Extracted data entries
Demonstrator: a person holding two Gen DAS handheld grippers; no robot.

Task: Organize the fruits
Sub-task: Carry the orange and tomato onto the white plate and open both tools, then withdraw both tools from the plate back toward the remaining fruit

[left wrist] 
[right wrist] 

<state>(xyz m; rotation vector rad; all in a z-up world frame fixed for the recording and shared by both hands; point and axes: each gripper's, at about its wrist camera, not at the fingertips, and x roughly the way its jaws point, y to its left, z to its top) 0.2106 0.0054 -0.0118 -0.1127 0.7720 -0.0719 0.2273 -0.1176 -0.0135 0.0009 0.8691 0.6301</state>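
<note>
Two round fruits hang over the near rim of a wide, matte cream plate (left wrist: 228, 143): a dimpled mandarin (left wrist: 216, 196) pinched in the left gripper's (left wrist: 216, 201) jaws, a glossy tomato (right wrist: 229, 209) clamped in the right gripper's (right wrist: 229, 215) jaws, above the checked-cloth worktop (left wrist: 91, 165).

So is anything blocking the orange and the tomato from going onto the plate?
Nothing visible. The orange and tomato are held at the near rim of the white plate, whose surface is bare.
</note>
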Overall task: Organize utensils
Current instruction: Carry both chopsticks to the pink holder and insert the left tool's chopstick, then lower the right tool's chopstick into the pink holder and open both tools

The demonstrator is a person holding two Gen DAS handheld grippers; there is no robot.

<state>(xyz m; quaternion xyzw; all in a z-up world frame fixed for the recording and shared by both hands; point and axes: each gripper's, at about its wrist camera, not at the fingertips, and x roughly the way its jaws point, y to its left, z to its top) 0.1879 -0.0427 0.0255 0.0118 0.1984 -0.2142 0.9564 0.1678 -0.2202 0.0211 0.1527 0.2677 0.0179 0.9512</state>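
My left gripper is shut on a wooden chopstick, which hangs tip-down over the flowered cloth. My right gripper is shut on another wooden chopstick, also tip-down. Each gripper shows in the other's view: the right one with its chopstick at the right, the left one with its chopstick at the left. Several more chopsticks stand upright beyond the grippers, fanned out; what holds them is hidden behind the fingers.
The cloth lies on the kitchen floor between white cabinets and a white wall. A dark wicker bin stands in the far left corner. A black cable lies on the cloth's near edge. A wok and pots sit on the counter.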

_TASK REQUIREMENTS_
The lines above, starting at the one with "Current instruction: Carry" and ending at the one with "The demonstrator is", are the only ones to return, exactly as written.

_EXERCISE ANSWER_
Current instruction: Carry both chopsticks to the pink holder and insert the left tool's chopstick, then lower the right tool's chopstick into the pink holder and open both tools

The demonstrator is a person holding two Gen DAS handheld grippers; there is no robot.

There is nothing else to this exercise.